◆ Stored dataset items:
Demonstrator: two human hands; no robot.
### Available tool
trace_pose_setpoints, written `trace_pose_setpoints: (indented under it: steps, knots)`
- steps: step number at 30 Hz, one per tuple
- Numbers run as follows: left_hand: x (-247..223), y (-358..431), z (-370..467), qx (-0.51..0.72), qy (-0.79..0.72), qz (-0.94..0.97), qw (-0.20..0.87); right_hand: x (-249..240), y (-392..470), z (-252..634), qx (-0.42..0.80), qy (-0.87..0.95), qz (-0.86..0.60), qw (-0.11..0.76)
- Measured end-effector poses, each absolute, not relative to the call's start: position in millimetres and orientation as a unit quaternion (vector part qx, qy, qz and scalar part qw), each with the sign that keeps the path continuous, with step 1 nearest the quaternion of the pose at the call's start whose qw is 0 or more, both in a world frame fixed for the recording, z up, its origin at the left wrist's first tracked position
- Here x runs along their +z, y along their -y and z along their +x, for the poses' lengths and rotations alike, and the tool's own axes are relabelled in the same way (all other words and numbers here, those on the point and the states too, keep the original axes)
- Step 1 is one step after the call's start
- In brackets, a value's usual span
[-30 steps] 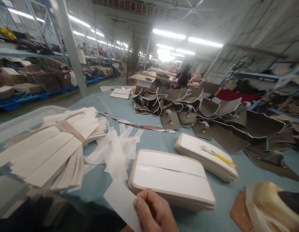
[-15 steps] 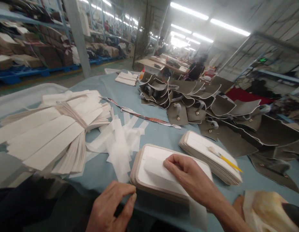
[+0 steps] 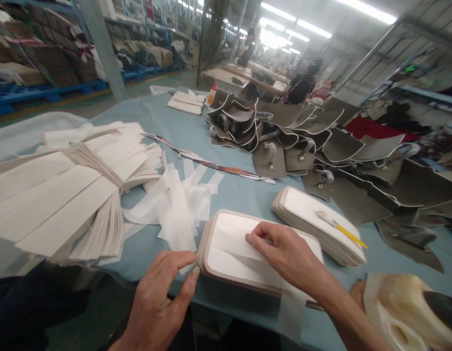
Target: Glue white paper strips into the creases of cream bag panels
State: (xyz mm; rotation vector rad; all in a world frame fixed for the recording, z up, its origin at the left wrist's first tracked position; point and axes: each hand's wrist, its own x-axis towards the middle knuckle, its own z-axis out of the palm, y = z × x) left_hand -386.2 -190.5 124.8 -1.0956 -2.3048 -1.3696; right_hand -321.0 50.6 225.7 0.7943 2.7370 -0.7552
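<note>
My right hand (image 3: 284, 246) is closed in a pinch over the near stack of rounded panels (image 3: 226, 228), with a thin white strip (image 3: 244, 252) at its fingertips. The strip lies across the white top panel, partly hidden by the hand. A pale translucent strip (image 3: 292, 312) hangs over the table's front edge below my right wrist; where its upper end goes is hidden. My left hand (image 3: 163, 292) is at the stack's left front corner. Its thumb and forefinger are slightly apart, their tips at the panel edges, with nothing visible between them.
Loose translucent strips (image 3: 178, 209) and a tied bundle of cream strips (image 3: 65, 190) lie leftward. A second panel stack (image 3: 306, 207) carries a yellow-handled brush (image 3: 348, 235). Brown bag pieces (image 3: 335, 151) cover the right side. A cream object with an opening (image 3: 404, 307) stands front right.
My left hand has moved up to the stack's corner, and its fingers have spread a little. The strip under my right hand now lies flatter on the panel. The view has shifted slightly.
</note>
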Motion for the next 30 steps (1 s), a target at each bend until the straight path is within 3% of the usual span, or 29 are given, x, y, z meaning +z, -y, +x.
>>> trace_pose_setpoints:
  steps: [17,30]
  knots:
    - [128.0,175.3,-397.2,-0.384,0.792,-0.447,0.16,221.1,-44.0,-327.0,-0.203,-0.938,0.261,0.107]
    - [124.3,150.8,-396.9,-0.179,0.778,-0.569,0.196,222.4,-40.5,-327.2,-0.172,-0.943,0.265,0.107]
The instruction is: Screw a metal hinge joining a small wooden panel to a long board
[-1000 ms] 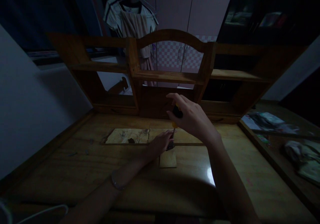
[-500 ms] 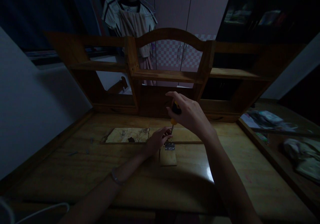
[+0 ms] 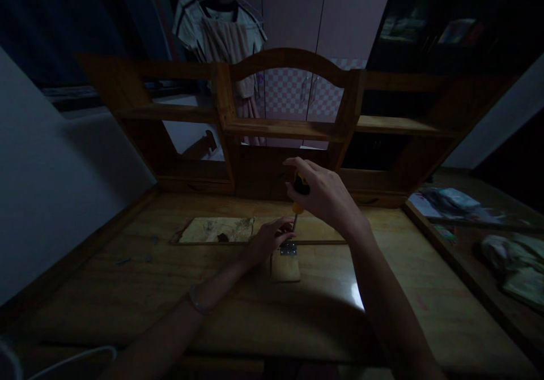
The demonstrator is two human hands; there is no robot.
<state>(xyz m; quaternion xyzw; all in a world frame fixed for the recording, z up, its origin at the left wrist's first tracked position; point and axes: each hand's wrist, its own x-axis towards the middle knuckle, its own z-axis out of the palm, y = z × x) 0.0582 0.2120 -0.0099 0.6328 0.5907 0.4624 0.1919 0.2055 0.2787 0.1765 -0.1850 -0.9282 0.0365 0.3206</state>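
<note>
My right hand (image 3: 321,190) is wrapped round the black and yellow handle of a screwdriver (image 3: 301,186), which points down with its shaft near upright. Low beside the shaft is my left hand (image 3: 274,237), its fingers bent close to the tip; whatever they pinch is too small and dark to make out. Just below the fingertips a metal hinge (image 3: 288,249) lies between a long wooden board (image 3: 216,230) and a small wooden block (image 3: 285,268). The board's left part has a worn, stained surface.
A wooden shelf unit (image 3: 284,126) stands along the back of the desk (image 3: 170,289). Small metal pieces (image 3: 123,261) lie at the left. Bags and cloth (image 3: 516,261) are beyond the right edge. A white cable (image 3: 72,358) curves at the lower left.
My right hand and the screwdriver have shifted very slightly to the right, and the fingers of my left hand have moved a little. The board, hinge and block look unmoved.
</note>
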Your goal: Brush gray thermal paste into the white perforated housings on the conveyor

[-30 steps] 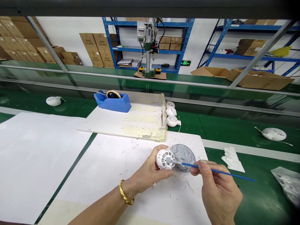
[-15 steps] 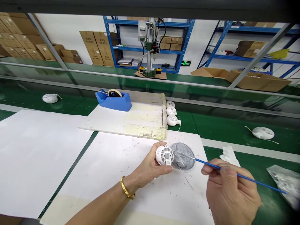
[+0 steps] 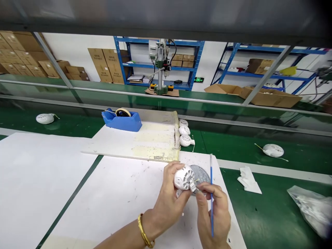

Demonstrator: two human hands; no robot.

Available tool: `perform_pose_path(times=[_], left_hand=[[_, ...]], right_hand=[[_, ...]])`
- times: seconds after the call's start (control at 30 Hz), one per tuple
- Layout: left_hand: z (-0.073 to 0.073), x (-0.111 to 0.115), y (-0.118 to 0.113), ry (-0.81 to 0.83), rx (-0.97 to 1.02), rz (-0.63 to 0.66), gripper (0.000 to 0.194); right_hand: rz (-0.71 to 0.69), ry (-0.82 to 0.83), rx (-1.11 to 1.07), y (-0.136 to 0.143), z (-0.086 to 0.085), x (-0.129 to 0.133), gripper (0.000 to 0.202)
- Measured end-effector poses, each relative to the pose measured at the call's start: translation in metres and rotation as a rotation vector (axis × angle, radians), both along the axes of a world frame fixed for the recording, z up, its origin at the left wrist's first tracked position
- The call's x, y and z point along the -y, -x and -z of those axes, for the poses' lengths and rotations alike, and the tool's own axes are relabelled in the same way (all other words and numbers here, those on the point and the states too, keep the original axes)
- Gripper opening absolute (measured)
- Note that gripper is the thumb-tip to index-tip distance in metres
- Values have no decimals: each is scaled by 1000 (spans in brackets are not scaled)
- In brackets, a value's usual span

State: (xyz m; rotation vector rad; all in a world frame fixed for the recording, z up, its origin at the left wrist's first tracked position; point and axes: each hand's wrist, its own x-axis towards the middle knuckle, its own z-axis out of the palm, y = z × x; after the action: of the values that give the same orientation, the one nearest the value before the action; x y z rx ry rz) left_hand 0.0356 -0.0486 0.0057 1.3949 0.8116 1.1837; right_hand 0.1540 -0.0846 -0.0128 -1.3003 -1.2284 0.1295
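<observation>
My left hand (image 3: 166,200) is closed round a white domed plastic housing (image 3: 182,177) with vent slots, its slotted face turned to the right. A small white tab (image 3: 192,187) sticks out from the lower edge of the housing. My right hand (image 3: 216,211) keeps a thin blue brush (image 3: 211,176) between its fingers, pale tip upward. The thumb and forefinger of that hand meet at the tab; whether they pinch it I cannot tell. Behind both hands lies a round grey smeared dish (image 3: 201,173), partly hidden by the housing and fingers.
A blue tape dispenser (image 3: 121,120) stands on a white board (image 3: 153,138). Several similar white housings (image 3: 184,130) line the board's right edge; another housing (image 3: 273,150) lies farther right. At right are a crumpled tissue (image 3: 249,180) and a clear plastic bag (image 3: 312,209).
My right hand has moved left to the housing, lifting the brush off the grey dish and swinging it upright. The housing has turned in my left hand. The camera view has shifted.
</observation>
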Motion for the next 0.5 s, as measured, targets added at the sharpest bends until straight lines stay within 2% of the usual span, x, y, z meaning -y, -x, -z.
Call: perform_pose_path(times=[0.07,0.17,0.37,0.43,0.5], left_hand=[[3,-1,-4,-67,-21,-49,46],[6,-2,-7,-53,-25,-74,47],[5,-4,-8,139,74,-39,53],[2,-5,-8,203,113,-8,58],[-2,-6,-6,276,157,55,64]], right_hand=[[10,34,9,3,2,-2,14],[27,88,-87,6,2,-3,16],[-5,200,-432,9,-2,-2,28],[-26,217,-463,8,-5,-3,27],[-49,182,-384,5,-9,-4,21]])
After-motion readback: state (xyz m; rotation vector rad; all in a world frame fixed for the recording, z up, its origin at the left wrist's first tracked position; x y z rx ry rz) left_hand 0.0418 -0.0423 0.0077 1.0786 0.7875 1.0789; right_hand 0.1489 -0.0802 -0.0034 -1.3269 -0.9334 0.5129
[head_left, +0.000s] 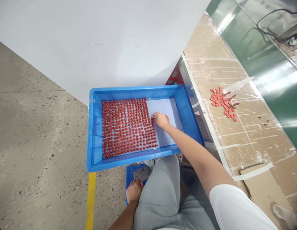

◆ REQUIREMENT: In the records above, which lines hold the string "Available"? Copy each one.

◆ PROBLEM SOLUTION:
### Available tool
Available tool: `perform_pose_path(times=[_], left_hand=[[_, ...]], right_hand=[[_, ...]])`

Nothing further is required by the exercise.